**Prompt**
Reproduce every line of the listing exactly.

**Data excerpt**

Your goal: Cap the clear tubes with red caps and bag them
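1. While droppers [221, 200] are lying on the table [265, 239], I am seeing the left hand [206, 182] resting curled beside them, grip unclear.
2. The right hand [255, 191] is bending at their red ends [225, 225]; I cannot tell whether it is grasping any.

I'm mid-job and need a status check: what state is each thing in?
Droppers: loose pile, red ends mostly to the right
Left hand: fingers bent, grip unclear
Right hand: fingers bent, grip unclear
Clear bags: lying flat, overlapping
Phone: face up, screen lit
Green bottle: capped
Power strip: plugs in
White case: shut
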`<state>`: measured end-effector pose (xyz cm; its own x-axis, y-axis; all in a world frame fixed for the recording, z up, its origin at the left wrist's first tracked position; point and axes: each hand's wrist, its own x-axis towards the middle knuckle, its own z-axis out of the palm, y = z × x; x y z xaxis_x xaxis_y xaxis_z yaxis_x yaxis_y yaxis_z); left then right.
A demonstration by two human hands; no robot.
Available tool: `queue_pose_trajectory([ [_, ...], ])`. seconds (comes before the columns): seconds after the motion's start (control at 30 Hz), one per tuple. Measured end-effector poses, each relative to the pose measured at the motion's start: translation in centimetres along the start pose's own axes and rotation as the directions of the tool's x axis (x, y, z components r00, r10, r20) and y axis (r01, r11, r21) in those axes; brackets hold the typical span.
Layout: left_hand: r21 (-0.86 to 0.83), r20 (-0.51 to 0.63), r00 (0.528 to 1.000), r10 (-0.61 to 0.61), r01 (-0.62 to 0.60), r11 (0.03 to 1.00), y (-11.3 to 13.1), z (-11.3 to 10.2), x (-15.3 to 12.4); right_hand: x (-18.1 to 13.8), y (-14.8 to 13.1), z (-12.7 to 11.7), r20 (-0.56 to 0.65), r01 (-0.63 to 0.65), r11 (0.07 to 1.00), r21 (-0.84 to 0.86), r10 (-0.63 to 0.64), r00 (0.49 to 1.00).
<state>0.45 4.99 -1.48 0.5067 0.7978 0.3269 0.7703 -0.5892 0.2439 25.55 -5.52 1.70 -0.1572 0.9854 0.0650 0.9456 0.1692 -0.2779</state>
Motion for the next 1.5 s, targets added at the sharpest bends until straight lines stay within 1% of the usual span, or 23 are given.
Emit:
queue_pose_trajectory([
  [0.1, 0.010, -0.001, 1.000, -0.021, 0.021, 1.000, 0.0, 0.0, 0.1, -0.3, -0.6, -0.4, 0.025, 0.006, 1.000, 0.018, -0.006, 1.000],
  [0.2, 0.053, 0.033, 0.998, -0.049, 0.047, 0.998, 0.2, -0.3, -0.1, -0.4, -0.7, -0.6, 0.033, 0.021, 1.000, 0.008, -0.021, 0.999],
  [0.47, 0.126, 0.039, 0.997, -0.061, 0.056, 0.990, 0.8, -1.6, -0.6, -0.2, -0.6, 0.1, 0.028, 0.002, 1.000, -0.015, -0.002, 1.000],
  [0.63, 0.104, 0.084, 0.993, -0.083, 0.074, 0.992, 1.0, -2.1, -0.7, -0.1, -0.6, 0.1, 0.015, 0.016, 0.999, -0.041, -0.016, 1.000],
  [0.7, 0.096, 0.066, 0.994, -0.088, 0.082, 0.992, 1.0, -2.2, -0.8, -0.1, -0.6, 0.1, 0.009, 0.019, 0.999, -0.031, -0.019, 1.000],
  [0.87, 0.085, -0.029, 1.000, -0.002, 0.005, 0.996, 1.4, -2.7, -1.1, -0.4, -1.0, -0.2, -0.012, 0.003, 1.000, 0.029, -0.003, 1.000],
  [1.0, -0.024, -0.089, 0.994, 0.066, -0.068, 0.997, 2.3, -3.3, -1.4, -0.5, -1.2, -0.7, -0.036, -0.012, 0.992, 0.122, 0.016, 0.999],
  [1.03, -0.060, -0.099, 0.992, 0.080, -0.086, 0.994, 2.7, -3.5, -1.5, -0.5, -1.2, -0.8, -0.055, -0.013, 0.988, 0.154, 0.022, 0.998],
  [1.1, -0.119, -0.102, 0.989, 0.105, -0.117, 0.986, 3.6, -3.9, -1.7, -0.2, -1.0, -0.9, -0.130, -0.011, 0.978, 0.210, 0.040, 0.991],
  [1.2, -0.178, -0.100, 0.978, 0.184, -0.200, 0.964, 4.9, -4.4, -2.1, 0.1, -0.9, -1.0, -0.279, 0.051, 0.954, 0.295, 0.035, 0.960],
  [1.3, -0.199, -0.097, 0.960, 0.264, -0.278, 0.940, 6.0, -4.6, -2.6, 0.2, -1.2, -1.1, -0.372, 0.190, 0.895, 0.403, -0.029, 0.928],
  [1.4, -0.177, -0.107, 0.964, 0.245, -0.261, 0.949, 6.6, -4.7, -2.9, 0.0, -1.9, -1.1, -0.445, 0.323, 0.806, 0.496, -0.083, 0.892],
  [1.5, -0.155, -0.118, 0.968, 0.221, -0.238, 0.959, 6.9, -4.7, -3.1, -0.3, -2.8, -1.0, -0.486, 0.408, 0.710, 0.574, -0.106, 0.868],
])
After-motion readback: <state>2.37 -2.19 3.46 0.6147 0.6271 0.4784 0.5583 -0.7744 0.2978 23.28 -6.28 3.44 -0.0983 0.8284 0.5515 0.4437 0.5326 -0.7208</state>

**Solution for this task**
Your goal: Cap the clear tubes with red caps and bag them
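1. While droppers [221, 200] are lying on the table [265, 239], I am seeing the left hand [206, 182] resting curled beside them, grip unclear.
2. The right hand [255, 191] is bending at their red ends [225, 225]; I cannot tell whether it is grasping any.

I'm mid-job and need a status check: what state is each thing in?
Droppers: loose pile, red ends mostly to the right
Left hand: fingers bent, grip unclear
Right hand: fingers bent, grip unclear
Clear bags: lying flat, overlapping
Phone: face up, screen lit
Green bottle: capped
Power strip: plugs in
White case: shut
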`<state>`: measured end-effector pose (xyz cm; its own x-axis, y-axis; all in a world frame fixed for the recording, z up, its origin at the left wrist's first tracked position; point and axes: each hand's wrist, its own x-axis towards the middle knuckle, its own z-axis out of the palm, y = z × x; x y z xaxis_x xaxis_y xaxis_z yaxis_x yaxis_y yaxis_z); left then right.
A demonstration by two human hands; no robot.
Available tool: `queue_pose_trajectory([ [_, ...], ])`. seconds (comes before the columns): seconds after the motion's start (control at 30 Hz), one per tuple. Measured end-effector poses, each relative to the pose measured at the motion's start: translation in centimetres along the start pose's own axes and rotation as the directions of the tool's x axis (x, y, z components r00, r10, r20) and y axis (r01, r11, r21) in those axes; brackets hold the typical span.
Layout: left_hand: r21 (-0.86 to 0.83), r20 (-0.51 to 0.63), r00 (0.528 to 1.000), r10 (-0.61 to 0.61), r01 (-0.62 to 0.60), r11 (0.03 to 1.00), y (-11.3 to 13.1), z (-11.3 to 10.2), x (-15.3 to 12.4); right_hand: x (-18.1 to 13.8), y (-14.8 to 13.1), z (-12.7 to 11.7), r20 (-0.56 to 0.65), r01 (-0.63 to 0.65), r11 (0.07 to 1.00), r21 (-0.84 to 0.86), r10 (-0.63 to 0.64), r00 (0.49 to 1.00).
<state>0.45 4.99 -1.48 0.5067 0.7978 0.3269 0.7703 -0.5892 0.2439 25.55 -5.52 1.70 -0.1572 0.9854 0.0650 0.9456 0.1692 -0.2779</state>
Motion for the next 1.5 s, targets added at the sharpest bends until straight lines stay within 1% of the usual span, or 23 are given.
Emit:
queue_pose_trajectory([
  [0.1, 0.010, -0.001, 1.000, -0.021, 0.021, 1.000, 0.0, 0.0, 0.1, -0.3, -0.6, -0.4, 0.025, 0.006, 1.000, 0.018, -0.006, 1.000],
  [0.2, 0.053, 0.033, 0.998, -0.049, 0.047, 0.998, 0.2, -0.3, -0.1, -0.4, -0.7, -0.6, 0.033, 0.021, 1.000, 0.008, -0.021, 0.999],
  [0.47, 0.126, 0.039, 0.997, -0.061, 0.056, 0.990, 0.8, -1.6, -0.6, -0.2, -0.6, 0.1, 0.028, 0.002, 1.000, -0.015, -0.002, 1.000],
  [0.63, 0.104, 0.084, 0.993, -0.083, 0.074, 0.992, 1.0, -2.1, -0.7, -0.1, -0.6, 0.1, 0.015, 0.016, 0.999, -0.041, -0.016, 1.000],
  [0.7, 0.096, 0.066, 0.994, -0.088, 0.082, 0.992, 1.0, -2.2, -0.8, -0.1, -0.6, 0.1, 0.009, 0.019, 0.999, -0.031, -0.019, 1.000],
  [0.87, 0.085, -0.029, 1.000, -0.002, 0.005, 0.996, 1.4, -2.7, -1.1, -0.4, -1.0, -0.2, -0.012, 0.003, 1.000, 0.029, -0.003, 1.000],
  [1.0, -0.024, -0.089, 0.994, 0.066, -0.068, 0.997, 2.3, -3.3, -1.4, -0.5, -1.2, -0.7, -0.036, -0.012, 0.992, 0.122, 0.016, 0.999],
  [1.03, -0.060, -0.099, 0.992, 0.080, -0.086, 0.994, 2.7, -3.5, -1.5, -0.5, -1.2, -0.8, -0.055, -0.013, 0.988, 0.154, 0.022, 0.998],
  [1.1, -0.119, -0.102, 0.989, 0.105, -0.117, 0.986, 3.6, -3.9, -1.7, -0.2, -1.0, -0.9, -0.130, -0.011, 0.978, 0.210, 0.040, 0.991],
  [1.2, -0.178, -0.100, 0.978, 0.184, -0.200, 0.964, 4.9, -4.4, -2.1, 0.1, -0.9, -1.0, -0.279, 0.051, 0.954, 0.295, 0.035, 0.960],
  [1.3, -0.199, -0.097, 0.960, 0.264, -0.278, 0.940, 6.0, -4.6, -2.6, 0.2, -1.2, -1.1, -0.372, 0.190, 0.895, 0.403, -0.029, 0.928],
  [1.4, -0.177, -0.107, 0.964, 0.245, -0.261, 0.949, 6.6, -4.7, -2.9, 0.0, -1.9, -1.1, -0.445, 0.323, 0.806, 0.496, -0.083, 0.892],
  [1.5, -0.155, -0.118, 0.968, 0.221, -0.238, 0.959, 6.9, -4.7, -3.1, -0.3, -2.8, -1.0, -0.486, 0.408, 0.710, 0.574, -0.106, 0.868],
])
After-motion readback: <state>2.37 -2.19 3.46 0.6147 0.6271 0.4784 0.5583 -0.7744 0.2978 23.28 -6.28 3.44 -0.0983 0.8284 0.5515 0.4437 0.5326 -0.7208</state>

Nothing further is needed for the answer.